Jean d’Ormesson est mort cette nuit. Nombre de ses lecteurs ont, comme moi, perdu un ami. Compagnon de voyage, compagnon de répits. Je dévorais ses livres, partageais ses sourires l’étincelle dans ses yeux quand il croquait la vie… A combien de ses fidèles a-t-il appris à trouver de la satisfaction en toute chose, à se réjouir de petits plaisirs immédiats, à donner un sourire, des clins d’œil réjouissants ? Combien ont appris, en le lisant, à aimer le monde, l’eau et le vent, comme il les aimait, simplement.
Voici un poème de Louis Aragon dans lequel Jean d’Ormesson a choisit les titres de ses 3 dernier livres, comme un testament merveilleux.
Jean d’Ormesson est immortel !
Chant II : Que la vie en vaut la peine (Louis Aragon)
C’est une chose étrange à la fin que le monde
Un jour je m’en irai sans en avoir tout dit
Ces moments de bonheur ces midis d’incendie
La nuit immense et noire aux déchirures blondes.

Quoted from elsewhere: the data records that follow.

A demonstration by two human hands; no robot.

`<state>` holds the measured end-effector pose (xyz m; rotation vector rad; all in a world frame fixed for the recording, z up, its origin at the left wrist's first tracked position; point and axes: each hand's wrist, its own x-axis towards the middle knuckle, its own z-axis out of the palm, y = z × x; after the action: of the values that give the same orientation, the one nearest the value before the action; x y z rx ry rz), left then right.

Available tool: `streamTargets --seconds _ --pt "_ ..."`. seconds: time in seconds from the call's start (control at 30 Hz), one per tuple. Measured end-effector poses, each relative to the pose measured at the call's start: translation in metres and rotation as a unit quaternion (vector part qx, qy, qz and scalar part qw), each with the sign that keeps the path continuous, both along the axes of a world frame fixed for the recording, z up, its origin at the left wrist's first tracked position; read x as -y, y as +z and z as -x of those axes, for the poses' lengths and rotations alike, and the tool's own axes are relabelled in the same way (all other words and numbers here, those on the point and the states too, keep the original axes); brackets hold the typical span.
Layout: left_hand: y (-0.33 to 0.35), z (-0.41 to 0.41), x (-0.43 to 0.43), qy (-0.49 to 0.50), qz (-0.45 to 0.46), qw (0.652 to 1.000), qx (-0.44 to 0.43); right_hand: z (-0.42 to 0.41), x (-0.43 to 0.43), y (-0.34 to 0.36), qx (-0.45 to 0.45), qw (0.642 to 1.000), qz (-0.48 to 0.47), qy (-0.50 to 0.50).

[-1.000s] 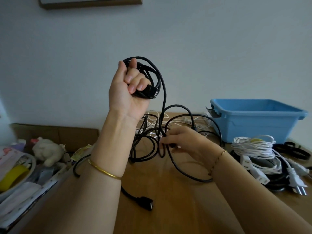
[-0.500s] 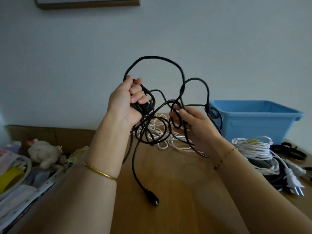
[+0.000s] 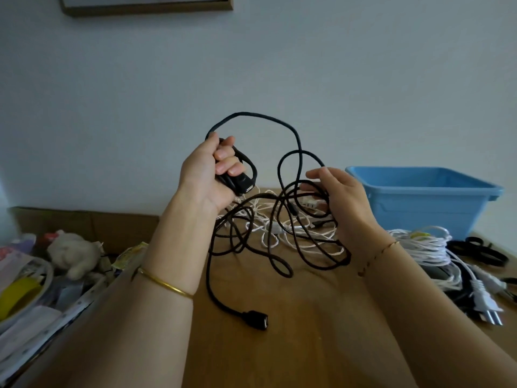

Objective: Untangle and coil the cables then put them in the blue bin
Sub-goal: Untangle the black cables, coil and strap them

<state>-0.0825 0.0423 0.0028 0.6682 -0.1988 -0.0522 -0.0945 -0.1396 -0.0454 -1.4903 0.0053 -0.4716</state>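
A tangled black USB cable point(image 3: 296, 141) hangs in the air between my hands above the wooden table point(image 3: 293, 331). My left hand point(image 3: 208, 175) grips one plug end and a few strands, held up at centre. My right hand point(image 3: 340, 200) holds other loops of the same cable in its curled fingers, just right of centre. The cable's other plug point(image 3: 256, 320) lies on the table below. A loose white cable point(image 3: 282, 231) is spread on the table behind the black loops. The blue bin point(image 3: 425, 200) stands at the right, behind my right hand.
A coiled white cable bundle point(image 3: 422, 245) with plugs point(image 3: 486, 309) lies on the right of the table over black cables point(image 3: 481, 250). Left of the table are a cardboard box, a plush toy point(image 3: 74, 254) and a basket with yellow tape point(image 3: 16, 295).
My left hand came down from high up to mid-height. My right hand rose off the table with black loops, then moved right, spreading the tangle. The dangling plug end now rests on the table.
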Motion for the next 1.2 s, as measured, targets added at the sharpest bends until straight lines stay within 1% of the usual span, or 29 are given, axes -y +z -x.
streamTargets --seconds 0.03,0.07,0.13,0.2,0.27,0.33,0.4,0.43,0.47,0.53,0.57,0.6,0.63,0.67,0.73,0.8,0.83,0.87,0.93,0.97,1.03,1.13,1.17,1.2 --pt "0.001 0.000 -0.001 -0.001 0.005 1.000 0.005 -0.002 0.002 0.000 -0.003 0.999 0.010 -0.039" --pt "0.002 0.001 -0.002 -0.001 0.011 1.000 0.010 -0.004 0.006 -0.001 -0.008 0.998 -0.008 -0.063" --pt "0.005 0.004 -0.004 -0.003 0.027 0.999 0.021 -0.007 0.014 -0.001 -0.024 0.991 -0.118 -0.066" --pt "0.008 0.006 -0.005 -0.006 0.031 0.999 0.035 -0.007 0.021 -0.002 -0.031 0.972 -0.227 -0.059" --pt "0.010 0.008 -0.003 -0.010 0.027 0.998 0.050 -0.008 0.025 -0.005 -0.026 0.947 -0.314 -0.068" --pt "0.010 0.010 0.000 -0.011 0.029 0.997 0.064 -0.008 0.026 -0.007 -0.011 0.922 -0.381 -0.075" --pt "0.011 0.011 0.001 -0.001 0.039 0.996 0.078 -0.008 0.027 -0.007 0.006 0.910 -0.408 -0.069" --pt "0.012 0.011 0.000 0.006 0.044 0.995 0.085 -0.008 0.028 -0.006 0.017 0.918 -0.392 -0.064" --pt "0.013 0.011 -0.002 0.015 0.047 0.995 0.091 -0.008 0.028 -0.004 0.030 0.937 -0.343 -0.060" --pt "0.015 0.010 -0.006 0.035 0.038 0.994 0.097 -0.003 0.026 0.001 0.050 0.982 -0.166 -0.073" --pt "0.015 0.010 -0.009 0.040 0.030 0.994 0.096 0.000 0.022 0.004 0.065 0.991 -0.082 -0.080" --pt "0.016 0.010 -0.010 0.040 0.021 0.994 0.096 0.004 0.018 0.007 0.086 0.993 -0.029 -0.079" --pt "0.016 0.011 -0.011 0.033 0.010 0.994 0.099 0.007 0.014 0.011 0.106 0.992 -0.006 -0.068" --pt "0.016 0.012 -0.011 0.023 -0.005 0.994 0.105 0.010 0.010 0.015 0.122 0.991 -0.005 -0.052" --pt "0.017 0.015 -0.008 0.001 -0.044 0.992 0.117 0.015 0.004 0.022 0.139 0.990 -0.024 -0.017" --pt "0.017 0.017 -0.003 -0.008 -0.097 0.988 0.121 0.020 0.000 0.025 0.135 0.990 -0.031 0.015" --pt "0.016 0.019 0.000 -0.009 -0.123 0.985 0.123 0.021 0.000 0.026 0.129 0.991 -0.016 0.025" --pt "0.016 0.019 0.003 -0.012 -0.144 0.982 0.122 0.022 0.002 0.027 0.118 0.992 0.018 0.029" --pt "0.015 0.020 0.006 -0.017 -0.173 0.978 0.118 0.024 0.005 0.028 0.084 0.989 0.116 0.037" --pt "0.014 0.019 0.006 -0.018 -0.187 0.975 0.114 0.024 0.006 0.028 0.062 0.985 0.150 0.051" --pt "0.011 0.018 0.006 -0.016 -0.224 0.969 0.108 0.025 0.007 0.029 0.024 0.982 0.172 0.080" --pt "0.005 0.015 0.008 -0.016 -0.284 0.954 0.099 0.024 0.003 0.027 0.017 0.969 0.240 0.058" --pt "0.004 0.015 0.009 -0.017 -0.298 0.950 0.097 0.024 0.000 0.027 0.019 0.968 0.241 0.068" --pt "0.003 0.015 0.011 -0.016 -0.307 0.947 0.094 0.025 -0.001 0.028 0.014 0.973 0.209 0.099"
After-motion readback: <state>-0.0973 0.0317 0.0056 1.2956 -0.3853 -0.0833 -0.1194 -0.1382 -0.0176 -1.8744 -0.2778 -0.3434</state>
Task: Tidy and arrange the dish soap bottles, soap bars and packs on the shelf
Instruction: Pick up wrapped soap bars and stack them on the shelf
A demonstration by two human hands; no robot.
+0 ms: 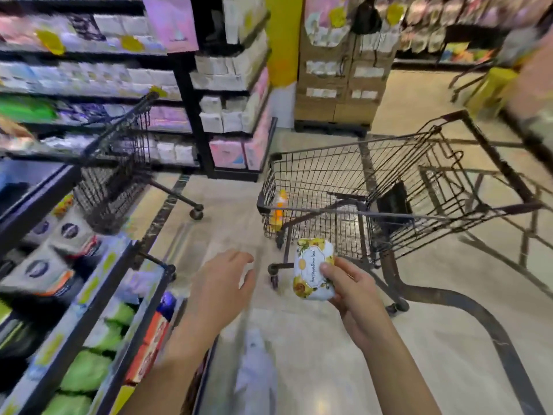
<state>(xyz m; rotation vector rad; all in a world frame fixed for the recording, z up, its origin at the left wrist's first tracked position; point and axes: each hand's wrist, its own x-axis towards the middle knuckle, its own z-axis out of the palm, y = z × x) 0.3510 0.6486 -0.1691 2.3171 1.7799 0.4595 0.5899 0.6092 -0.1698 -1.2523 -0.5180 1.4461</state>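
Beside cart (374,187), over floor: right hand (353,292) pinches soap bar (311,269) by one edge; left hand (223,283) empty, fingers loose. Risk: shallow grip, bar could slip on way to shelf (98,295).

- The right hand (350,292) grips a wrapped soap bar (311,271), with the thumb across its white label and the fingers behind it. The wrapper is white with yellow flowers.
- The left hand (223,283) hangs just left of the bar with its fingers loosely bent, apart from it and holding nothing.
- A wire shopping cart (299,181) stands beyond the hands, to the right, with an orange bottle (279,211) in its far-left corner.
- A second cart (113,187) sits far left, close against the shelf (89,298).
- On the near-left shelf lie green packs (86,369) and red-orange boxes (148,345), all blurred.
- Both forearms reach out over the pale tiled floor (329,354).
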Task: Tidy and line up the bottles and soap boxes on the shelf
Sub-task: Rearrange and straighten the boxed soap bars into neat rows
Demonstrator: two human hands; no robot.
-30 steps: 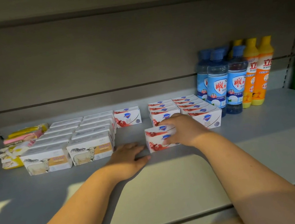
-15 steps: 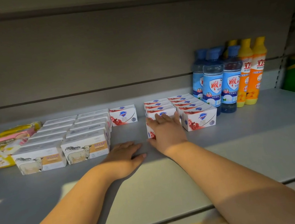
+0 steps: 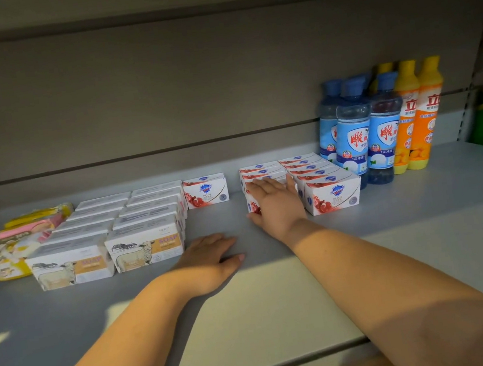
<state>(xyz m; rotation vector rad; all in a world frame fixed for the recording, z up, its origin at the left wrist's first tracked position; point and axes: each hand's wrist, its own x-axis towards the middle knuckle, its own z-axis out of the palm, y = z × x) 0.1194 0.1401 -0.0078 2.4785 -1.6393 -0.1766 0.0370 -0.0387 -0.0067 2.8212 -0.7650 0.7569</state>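
Your right hand [image 3: 274, 203] lay flat, fingers straight, over the front red-and-white soap box [image 3: 253, 207], which sat on the shelf [image 3: 425, 219] left of the blue bottles [image 3: 355, 139], just beside a row of matching boxes [image 3: 331, 193]. Your left hand [image 3: 210, 258] rested palm-down on the shelf, farther left of the bottles, fingers relaxed, holding nothing.
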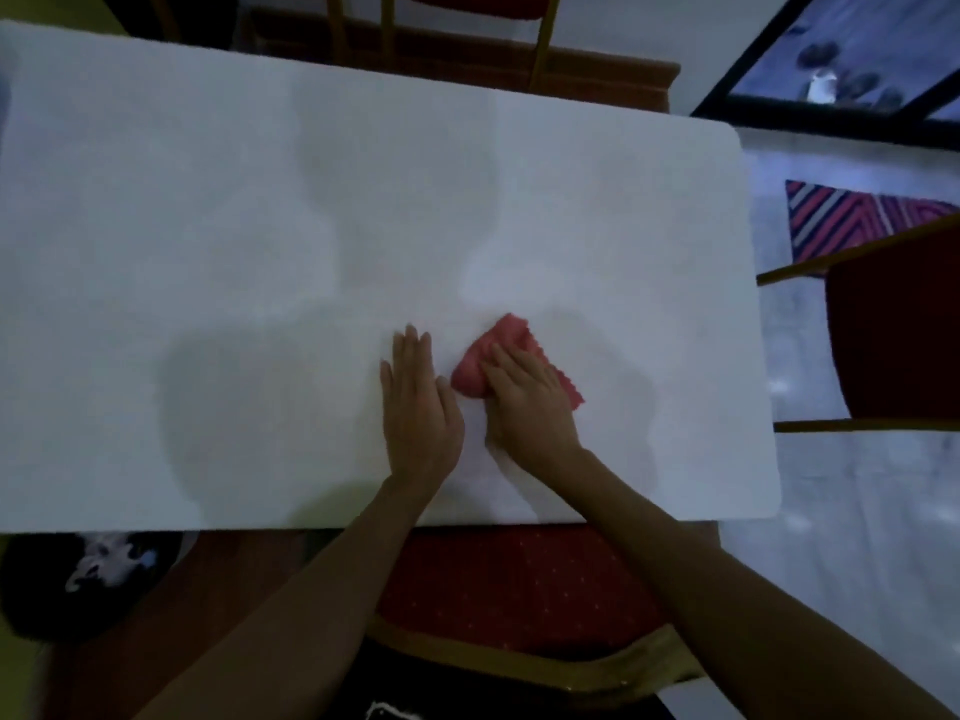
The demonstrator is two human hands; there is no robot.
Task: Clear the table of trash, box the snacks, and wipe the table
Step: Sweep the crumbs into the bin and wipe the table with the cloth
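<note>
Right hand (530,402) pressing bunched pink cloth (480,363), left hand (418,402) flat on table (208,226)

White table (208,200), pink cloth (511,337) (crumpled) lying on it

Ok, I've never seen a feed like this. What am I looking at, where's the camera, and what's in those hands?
There is no machine here. A person wears one wide-angle camera on the head, looking down at their own bare hands. The white table fills most of the view. The left hand lies flat and empty on it. The right hand presses a crumpled pink cloth against the tabletop, as if wiping. No trash or snacks show on the table. Red chairs stand around it, and a striped rug lies on the floor to the right.
</note>
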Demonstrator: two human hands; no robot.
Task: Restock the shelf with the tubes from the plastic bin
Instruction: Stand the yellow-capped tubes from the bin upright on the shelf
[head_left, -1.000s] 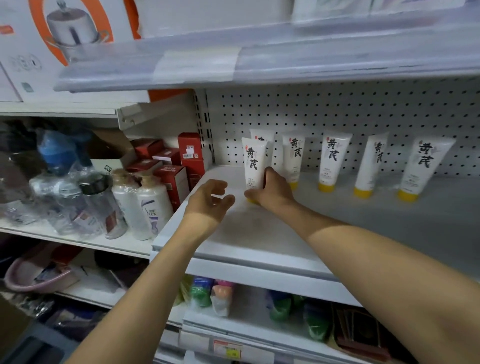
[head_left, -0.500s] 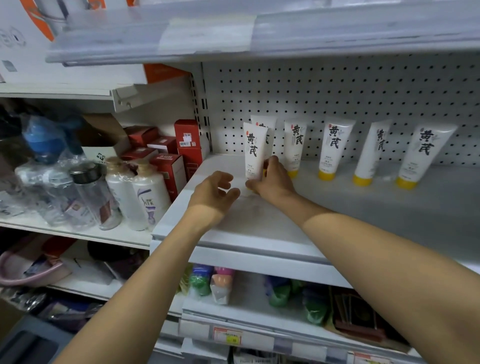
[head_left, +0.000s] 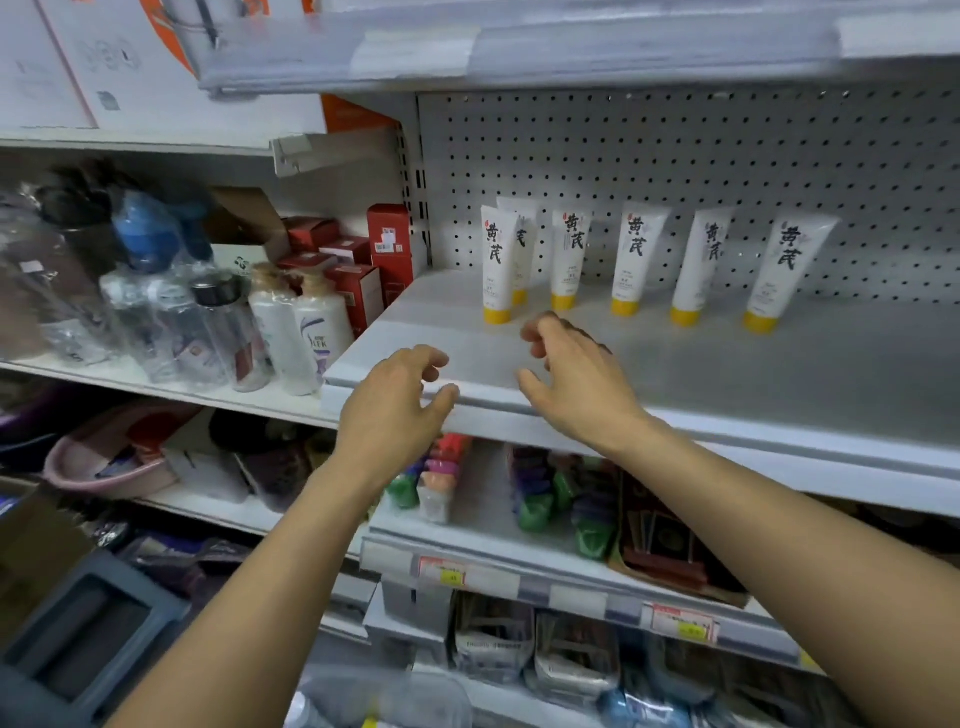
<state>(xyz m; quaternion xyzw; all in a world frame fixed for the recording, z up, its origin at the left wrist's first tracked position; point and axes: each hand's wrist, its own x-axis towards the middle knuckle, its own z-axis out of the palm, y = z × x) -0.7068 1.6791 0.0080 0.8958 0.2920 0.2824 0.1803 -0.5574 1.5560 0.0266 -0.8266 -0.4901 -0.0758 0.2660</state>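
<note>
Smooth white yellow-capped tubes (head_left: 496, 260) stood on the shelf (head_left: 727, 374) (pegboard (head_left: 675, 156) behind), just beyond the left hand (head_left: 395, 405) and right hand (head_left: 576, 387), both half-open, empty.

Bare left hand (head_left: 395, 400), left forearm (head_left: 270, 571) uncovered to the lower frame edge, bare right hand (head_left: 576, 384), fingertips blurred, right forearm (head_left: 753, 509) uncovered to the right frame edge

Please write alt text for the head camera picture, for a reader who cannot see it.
A person's left hand and right hand hover empty, fingers loosely curled, over the front of a white shelf. Six white tubes with yellow caps stand cap-down before the pegboard.
</note>
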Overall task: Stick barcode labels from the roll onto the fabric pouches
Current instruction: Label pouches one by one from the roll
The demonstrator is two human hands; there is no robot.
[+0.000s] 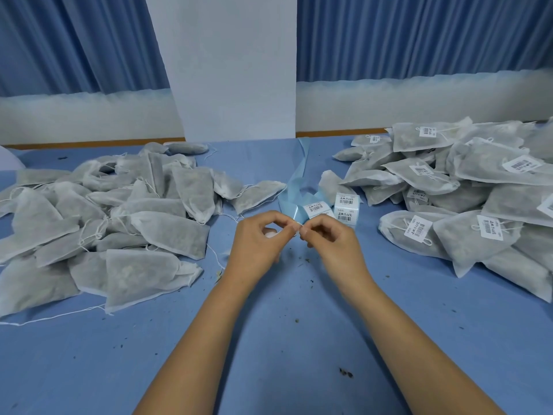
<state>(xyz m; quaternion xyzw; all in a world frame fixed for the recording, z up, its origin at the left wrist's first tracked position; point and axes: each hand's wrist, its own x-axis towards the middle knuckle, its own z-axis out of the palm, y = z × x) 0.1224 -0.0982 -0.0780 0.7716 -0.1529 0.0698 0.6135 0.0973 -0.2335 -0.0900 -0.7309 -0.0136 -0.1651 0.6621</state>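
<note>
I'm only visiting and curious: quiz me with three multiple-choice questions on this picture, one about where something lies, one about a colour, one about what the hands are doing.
1. The labelled pouches lie:
A. on the person's left
B. on the person's right
C. on the floor

2. The table cover is:
A. red
B. green
C. blue

3. The left hand and right hand:
A. pinch the label strip between them
B. lie flat
C. lift a pouch

Answers:
1. B, white barcode labels show only on that side.
2. C, the cloth is blue throughout.
3. A, both hands' fingertips meet on the strip.
</note>
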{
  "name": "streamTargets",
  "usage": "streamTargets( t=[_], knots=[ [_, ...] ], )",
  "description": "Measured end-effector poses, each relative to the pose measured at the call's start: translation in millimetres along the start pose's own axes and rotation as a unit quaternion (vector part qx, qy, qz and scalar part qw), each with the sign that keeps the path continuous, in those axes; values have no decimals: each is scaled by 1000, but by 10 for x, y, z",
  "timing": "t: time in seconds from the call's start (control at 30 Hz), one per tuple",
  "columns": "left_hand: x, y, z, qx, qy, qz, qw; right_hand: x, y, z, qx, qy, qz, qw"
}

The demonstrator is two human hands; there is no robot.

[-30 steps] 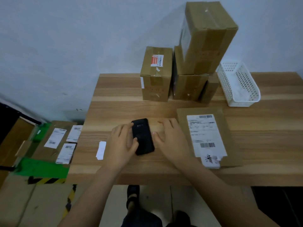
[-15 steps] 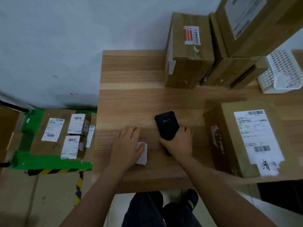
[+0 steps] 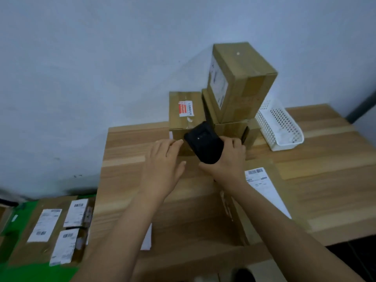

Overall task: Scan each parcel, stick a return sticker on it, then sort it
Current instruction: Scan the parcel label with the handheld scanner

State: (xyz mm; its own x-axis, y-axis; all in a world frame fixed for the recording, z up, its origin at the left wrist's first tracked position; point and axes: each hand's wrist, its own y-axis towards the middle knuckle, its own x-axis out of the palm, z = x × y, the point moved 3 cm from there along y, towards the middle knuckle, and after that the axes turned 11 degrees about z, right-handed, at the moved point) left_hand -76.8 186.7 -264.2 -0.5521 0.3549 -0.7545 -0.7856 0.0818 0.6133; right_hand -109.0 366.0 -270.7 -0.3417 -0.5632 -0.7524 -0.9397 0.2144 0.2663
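Since the previous frame my right hand [image 3: 230, 159] has lifted the black scanner [image 3: 203, 143] off the wooden table [image 3: 325, 159]. Its fingers wrap the scanner, held before the red-stickered parcel [image 3: 183, 121]. My left hand [image 3: 162, 167] has left the sticker sheet [image 3: 147, 239]; its straight fingertips are at that parcel's front. A white basket [image 3: 274, 123] stands to the right. Labelled parcels [image 3: 45, 224] lie on the floor, below a pale wall [image 3: 81, 78].

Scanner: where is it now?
Head view, centre: the scanner is gripped in the right hand, held up before the box stack, left hand beside it.
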Motion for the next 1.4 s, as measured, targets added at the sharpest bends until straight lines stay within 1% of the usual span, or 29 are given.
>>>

Rien n’est si précieux peut-être qu’on le croit
D’autres viennent. Ils ont le cœur que j’ai moi-même
Ils savent toucher l’herbe et dire je vous aime
Et rêver dans le soir où s’éteignent des voix.
D’autres qui referont comme moi le voyage
D’autres qui souriront d’un enfant rencontré
Qui se retourneront pour leur nom murmuré
D’autres qui lèveront les yeux vers les nuages.
II y aura toujours un couple frémissant
Pour qui ce matin-là sera l’aube première
II y aura toujours l’eau le vent la lumière
Rien ne passe après tout si ce n’est le passant.
C’est une chose au fond, que je ne puis comprendre
Cette peur de mourir que les gens ont en eux
Comme si ce n’était pas assez merveilleux
Que le ciel un moment nous ait paru si tendre.